***** DATASET CONTENT

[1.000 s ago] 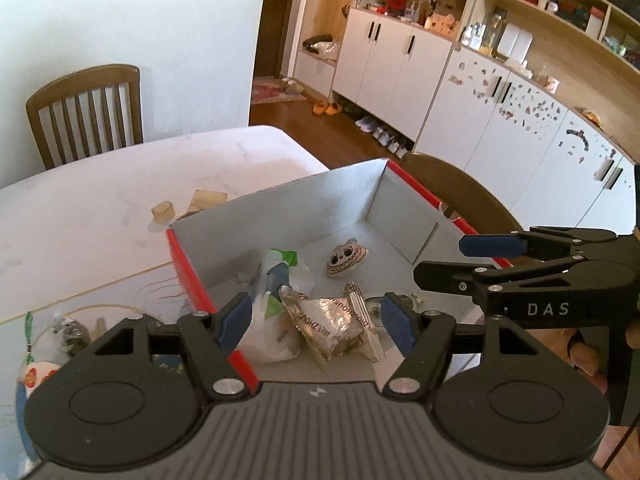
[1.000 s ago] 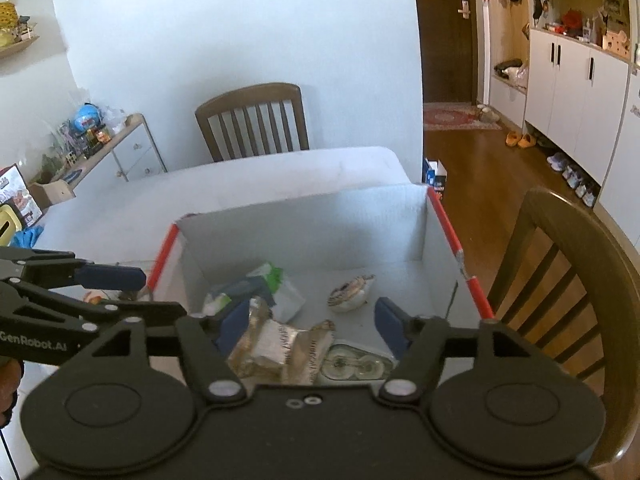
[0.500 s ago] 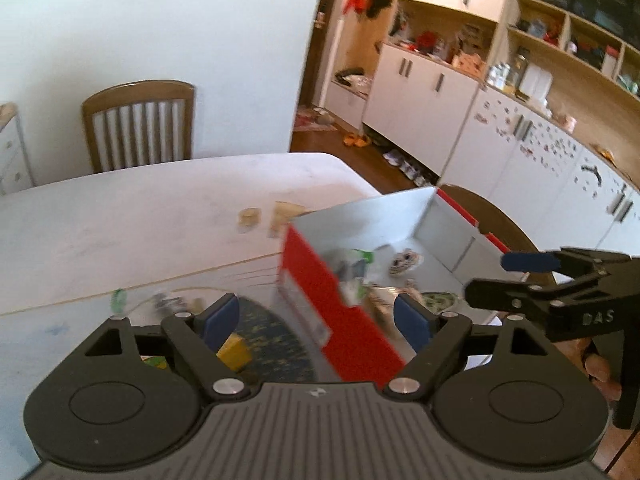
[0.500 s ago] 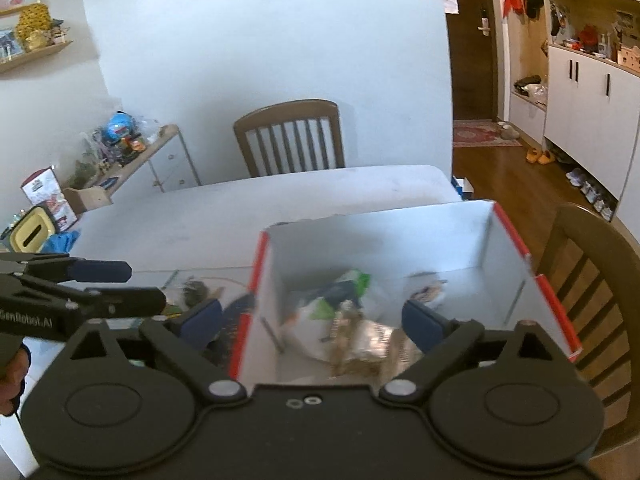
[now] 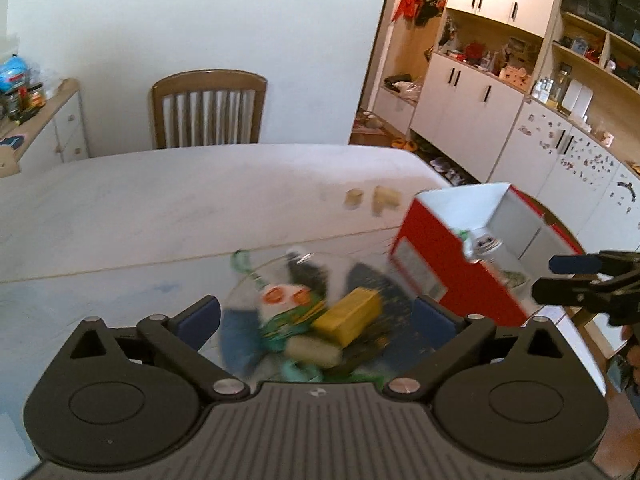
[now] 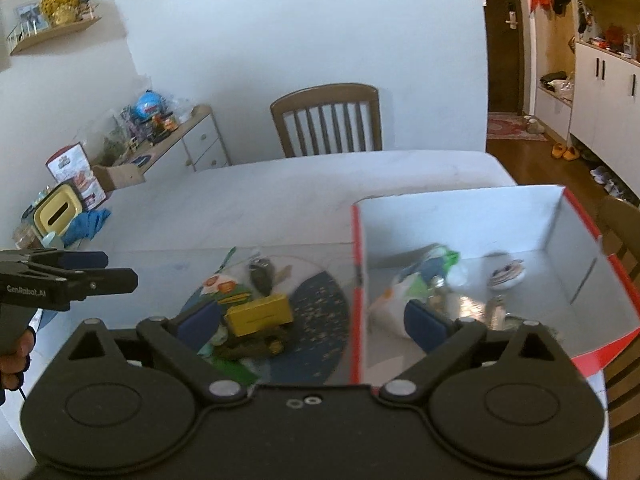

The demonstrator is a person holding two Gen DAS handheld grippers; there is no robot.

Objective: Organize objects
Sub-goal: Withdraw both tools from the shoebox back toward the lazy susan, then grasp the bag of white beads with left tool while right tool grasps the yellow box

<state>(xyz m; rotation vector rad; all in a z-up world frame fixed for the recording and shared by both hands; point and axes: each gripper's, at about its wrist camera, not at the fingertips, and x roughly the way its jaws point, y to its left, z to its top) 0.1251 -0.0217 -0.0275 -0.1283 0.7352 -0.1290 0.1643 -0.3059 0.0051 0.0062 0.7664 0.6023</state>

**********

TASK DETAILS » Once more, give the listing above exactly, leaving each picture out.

WRITTEN RESPONSE »
[1.000 s ago] 
[1.000 s ago] 
[0.500 s ago] 
[0.500 s ago] 
[now] 
[now] 

The demonstrator is a person holding two Gen DAS handheld grippers; there is no robot.

Objective: Organize objects
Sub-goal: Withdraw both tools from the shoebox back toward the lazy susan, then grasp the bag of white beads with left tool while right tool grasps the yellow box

<state>(xyz m; rotation vector rad; all in a z-up world frame fixed for the recording and shared by both hands; point and axes: each gripper's, at about its wrist camera, not at the fingertips, and x roughly the way its jaws point, y to its left, z to its top) 0.1251 -0.0217 -0.0275 -0.1283 0.7352 -0.1290 0.1643 -0.3059 0.0051 0.0062 0.7664 0.6023</state>

The answer has been written out in full.